Subjectivity In Sound
The sound which weaves the tapestry of a city can be as much cultural spine and voice as repulsion. While some thrive on the noises of city others find them obtrusive and unnecessary. Noise can be described as unwanted sound yet at the same time to be noisy can also means to be rich and descriptive.
The megaphones shown here are common in Beijing shops along main streets, through which people play pre-recorded messages from walkmans to lure customers.
The following are extracts from the recordings:
1: Let us introduce G.S.M., a new telecommunications system in China since 1994…
2: Hello Customers, welcome to JinTan Supermarket, we have roast duck, dried fruit, cigarettes, alcohol and other consumer products, you are welcome to choose and shop.
3: Ladies jerseys only ten yen each, you are welcome to purchase.
4: Hello customer, in our shop everything is cheap. We have a sale of diverse stock. Toys, different bags and chests
Appliance As Instrument, Instrument As Irritation
William Du Bois Duddell and the “Singing Arc”(1899)
Before Thomas Alva Edison invented the electric light bulb electric street lighting was in wide use in Europe. A carbon arc lamp provided light by creating a spark between two carbon nodes which would then separate, creating a phase. The problem with this method of lighting, apart from the dullness of the light and inefficient use of electricity was a constant humming noise from the arc. The British physicist William Duddell was appointed to solve the problem in London in 1899 and during his experiments found that by varying the voltage supplied to the lamps he could create controllable audible frequencies
By attaching a keyboard to the arc lamps he created one of the first electronic instruments and the first electronic instrument that was audible without using the telephone system as an amplifier/speaker. When Duddell exhibited his invention to the London institution of Electrical Engineers it was noticed that arc lamps on the same circuit in other buildings also played music from Duddell’s machine this generated speculation that music delivered over the lighting network could be created. Duddell didn’t capitalise on his discovery and didn’t even file a patent for his instrument.
A similar method of tuning appliance can be seen below. When reducing the current supplied to a fridge (normally at 50hz from 220v.) one can trace different notes. Only ranging a few notes difference in the modification of 100volts (less than half its power supply), the pitch of a fridge can best be heard by means of contrast in the presence of a second pitch. In this manner, to create a 12 tone fridge instrument would be impossible.
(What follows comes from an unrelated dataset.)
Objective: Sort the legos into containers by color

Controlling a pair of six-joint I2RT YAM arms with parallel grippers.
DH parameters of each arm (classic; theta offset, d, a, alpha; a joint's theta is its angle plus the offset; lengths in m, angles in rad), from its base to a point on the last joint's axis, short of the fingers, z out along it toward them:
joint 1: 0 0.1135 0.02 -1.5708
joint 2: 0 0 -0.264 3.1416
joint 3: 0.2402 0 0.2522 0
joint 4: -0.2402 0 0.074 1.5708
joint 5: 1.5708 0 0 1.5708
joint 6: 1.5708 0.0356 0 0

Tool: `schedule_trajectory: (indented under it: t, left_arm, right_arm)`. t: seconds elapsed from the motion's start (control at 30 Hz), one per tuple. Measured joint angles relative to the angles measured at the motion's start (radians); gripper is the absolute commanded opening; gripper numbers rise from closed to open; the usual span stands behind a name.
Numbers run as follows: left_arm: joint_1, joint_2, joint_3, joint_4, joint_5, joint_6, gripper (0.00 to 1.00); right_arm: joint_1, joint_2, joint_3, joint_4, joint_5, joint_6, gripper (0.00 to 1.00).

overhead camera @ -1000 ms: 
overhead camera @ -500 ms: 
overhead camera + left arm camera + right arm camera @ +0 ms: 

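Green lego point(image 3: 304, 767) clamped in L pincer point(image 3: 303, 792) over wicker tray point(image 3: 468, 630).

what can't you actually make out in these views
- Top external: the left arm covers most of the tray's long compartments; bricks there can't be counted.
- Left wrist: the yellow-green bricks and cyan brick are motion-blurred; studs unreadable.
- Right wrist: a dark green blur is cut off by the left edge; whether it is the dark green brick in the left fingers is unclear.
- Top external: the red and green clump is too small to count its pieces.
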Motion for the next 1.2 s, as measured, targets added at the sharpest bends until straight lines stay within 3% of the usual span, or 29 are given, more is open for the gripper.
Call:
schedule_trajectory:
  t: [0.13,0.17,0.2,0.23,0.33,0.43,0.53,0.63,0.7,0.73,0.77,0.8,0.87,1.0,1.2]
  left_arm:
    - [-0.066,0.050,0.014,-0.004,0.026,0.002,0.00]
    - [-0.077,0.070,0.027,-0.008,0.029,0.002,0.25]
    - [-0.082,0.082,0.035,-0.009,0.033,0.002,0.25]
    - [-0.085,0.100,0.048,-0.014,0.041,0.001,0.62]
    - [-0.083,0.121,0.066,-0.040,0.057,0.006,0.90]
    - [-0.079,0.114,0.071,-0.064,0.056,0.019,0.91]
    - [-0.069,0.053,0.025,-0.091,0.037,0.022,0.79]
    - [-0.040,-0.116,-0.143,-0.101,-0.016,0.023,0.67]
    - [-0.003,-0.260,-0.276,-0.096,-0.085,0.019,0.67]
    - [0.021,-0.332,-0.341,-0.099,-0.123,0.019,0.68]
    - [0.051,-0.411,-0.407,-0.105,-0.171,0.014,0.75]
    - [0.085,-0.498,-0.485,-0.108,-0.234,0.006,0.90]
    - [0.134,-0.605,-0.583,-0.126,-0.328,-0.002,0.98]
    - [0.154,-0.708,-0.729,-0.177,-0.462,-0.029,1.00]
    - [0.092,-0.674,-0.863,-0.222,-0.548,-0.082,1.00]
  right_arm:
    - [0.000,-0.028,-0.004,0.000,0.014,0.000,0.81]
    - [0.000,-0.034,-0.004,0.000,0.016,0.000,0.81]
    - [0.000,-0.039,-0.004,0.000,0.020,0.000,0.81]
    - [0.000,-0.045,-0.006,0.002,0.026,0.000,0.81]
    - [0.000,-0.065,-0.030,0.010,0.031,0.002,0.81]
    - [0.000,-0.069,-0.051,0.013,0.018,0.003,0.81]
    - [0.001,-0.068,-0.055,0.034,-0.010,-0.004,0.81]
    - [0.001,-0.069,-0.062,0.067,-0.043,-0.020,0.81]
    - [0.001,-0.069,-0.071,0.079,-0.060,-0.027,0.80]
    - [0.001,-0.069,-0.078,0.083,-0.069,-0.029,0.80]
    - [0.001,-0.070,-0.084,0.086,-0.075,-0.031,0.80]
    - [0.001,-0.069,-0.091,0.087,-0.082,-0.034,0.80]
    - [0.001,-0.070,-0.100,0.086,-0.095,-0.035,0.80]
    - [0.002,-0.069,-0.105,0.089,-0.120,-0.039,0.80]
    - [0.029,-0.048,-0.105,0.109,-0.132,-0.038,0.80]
At a low voltage (around 70 volts) the given fridge engine would turn itself off. This threshold varies from fridge to fridge.
Commonly thought of as unwanted sound, some people enjoy and rely upon the mesmerising sounds of appliance such as a fridge in order to sleep.
Spread and Decline
The Austrian musician Arnold Schoenberg had devised many techniques for what he had termed ‘The Emancipation of Dissonance’ achieved primarily through atonality, or serial music, a technique whereby a composer would arrange all twelve pitches in a piece, having to exhaust all tones before returning to the original note. This actively denies a sense of resolution and results in a position autonomous of scale.
The word “atonality” later became a negative term to describe and to condemn music in which chords were organized with no apparent coherence. Riots erupted at both Austrian premieres of his two string quartets in 1905 and 1908. Such experiences led him often to feel persecuted by a public that could not understand his music. In later Nazi Germany, atonal music was discredited as degenerate music (Entartete Musik).
An earlier piece Verklärte Nacht (Transfigured Night, 1899) was written for string sextet in the chromatic tradition of Wagner’s Tristan. As an Opera Trista had already stretched tonality to its limits.